Copy the lines below as they are; omit the images they contain.
Dataset extract: Begin
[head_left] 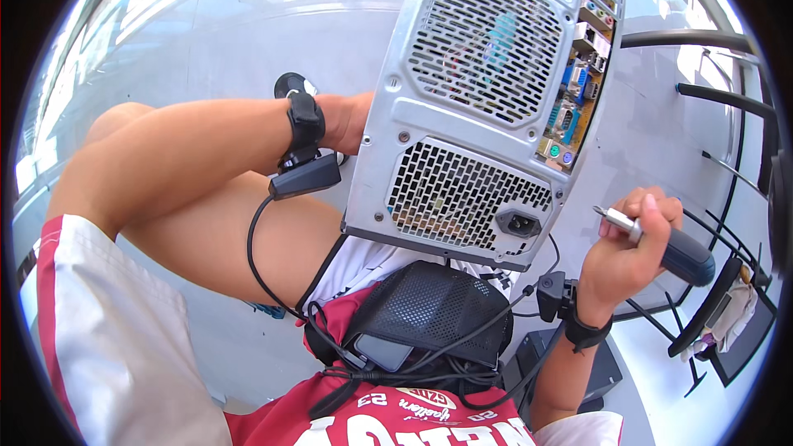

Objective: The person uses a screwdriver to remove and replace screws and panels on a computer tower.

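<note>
A silver computer case (pixel 479 136) stands upright over my lap, its back toward me, showing vented panels, a strip of coloured ports and a power socket (pixel 519 221). My left hand (pixel 344 122) grips the case's left side, its fingers hidden behind the metal. To the right of the lower vent, my right hand (pixel 636 248) is closed on a screwdriver (pixel 686 256) with a dark handle and a silver shaft, its tip pointing left toward the case without visible contact. Black straps with small devices (pixel 301 175) and cables sit on both wrists.
A black mesh pouch (pixel 438 306) with cables lies against my body. At right are black chair legs (pixel 686 38) and a chair (pixel 702 310) with cloth on it. A dark box (pixel 599 367) sits low at right. Pale floor (pixel 248 41) stretches behind the case.
</note>
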Motion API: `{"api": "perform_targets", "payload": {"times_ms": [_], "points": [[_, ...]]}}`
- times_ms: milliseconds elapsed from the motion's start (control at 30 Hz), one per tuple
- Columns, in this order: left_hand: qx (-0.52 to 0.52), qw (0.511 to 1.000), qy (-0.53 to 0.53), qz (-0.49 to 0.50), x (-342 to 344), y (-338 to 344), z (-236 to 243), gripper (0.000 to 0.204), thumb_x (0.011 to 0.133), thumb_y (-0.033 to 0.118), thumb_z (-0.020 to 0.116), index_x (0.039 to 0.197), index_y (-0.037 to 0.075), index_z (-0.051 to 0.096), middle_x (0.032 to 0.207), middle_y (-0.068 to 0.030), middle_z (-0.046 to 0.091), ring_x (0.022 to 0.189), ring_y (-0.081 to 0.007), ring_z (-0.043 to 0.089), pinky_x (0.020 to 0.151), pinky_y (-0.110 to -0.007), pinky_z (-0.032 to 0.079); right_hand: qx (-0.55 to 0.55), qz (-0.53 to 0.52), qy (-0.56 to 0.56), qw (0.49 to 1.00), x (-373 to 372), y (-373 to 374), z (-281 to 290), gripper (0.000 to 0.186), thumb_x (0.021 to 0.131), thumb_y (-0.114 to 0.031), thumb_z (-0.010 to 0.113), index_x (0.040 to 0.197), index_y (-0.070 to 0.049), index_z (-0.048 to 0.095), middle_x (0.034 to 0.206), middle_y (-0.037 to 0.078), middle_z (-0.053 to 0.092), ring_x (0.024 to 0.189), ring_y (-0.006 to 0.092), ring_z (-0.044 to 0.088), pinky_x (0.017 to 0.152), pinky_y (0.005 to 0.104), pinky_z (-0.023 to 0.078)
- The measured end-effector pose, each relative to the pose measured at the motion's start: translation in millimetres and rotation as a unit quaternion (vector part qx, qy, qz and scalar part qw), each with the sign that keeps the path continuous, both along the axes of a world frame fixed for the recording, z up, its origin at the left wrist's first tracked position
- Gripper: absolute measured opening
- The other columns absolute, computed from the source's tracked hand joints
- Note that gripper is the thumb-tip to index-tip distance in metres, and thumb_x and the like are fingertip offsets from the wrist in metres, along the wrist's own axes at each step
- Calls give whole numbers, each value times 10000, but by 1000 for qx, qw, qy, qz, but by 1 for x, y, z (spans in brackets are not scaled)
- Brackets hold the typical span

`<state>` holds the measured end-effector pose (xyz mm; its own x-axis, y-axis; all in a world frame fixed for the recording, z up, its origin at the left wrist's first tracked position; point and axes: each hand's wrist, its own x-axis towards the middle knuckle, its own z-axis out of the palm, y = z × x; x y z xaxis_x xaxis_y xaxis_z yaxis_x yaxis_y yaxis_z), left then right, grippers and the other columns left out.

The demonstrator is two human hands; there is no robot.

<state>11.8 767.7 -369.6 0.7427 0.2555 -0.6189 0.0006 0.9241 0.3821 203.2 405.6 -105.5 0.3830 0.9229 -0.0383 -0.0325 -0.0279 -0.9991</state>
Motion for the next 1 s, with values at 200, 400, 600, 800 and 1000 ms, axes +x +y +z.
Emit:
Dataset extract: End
■ **Response to the exercise**
[head_left] 

Objective: The person uses a screwdriver to remove and replace screws and panels on a computer tower.

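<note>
A silver computer case (pixel 479 136) stands upright over my lap, its back toward me, showing vented panels, a strip of coloured ports and a power socket (pixel 519 221). My left hand (pixel 344 122) grips the case's left side, its fingers hidden behind the metal. To the right of the lower vent, my right hand (pixel 636 248) is closed on a screwdriver (pixel 686 256) with a dark handle and a silver shaft, its tip pointing left toward the case without visible contact. Black straps with small devices (pixel 301 175) and cables sit on both wrists.
A black mesh pouch (pixel 438 306) with cables lies against my body. At right are black chair legs (pixel 686 38) and a chair (pixel 702 310) with cloth on it. A dark box (pixel 599 367) sits low at right. Pale floor (pixel 248 41) stretches behind the case.
</note>
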Motion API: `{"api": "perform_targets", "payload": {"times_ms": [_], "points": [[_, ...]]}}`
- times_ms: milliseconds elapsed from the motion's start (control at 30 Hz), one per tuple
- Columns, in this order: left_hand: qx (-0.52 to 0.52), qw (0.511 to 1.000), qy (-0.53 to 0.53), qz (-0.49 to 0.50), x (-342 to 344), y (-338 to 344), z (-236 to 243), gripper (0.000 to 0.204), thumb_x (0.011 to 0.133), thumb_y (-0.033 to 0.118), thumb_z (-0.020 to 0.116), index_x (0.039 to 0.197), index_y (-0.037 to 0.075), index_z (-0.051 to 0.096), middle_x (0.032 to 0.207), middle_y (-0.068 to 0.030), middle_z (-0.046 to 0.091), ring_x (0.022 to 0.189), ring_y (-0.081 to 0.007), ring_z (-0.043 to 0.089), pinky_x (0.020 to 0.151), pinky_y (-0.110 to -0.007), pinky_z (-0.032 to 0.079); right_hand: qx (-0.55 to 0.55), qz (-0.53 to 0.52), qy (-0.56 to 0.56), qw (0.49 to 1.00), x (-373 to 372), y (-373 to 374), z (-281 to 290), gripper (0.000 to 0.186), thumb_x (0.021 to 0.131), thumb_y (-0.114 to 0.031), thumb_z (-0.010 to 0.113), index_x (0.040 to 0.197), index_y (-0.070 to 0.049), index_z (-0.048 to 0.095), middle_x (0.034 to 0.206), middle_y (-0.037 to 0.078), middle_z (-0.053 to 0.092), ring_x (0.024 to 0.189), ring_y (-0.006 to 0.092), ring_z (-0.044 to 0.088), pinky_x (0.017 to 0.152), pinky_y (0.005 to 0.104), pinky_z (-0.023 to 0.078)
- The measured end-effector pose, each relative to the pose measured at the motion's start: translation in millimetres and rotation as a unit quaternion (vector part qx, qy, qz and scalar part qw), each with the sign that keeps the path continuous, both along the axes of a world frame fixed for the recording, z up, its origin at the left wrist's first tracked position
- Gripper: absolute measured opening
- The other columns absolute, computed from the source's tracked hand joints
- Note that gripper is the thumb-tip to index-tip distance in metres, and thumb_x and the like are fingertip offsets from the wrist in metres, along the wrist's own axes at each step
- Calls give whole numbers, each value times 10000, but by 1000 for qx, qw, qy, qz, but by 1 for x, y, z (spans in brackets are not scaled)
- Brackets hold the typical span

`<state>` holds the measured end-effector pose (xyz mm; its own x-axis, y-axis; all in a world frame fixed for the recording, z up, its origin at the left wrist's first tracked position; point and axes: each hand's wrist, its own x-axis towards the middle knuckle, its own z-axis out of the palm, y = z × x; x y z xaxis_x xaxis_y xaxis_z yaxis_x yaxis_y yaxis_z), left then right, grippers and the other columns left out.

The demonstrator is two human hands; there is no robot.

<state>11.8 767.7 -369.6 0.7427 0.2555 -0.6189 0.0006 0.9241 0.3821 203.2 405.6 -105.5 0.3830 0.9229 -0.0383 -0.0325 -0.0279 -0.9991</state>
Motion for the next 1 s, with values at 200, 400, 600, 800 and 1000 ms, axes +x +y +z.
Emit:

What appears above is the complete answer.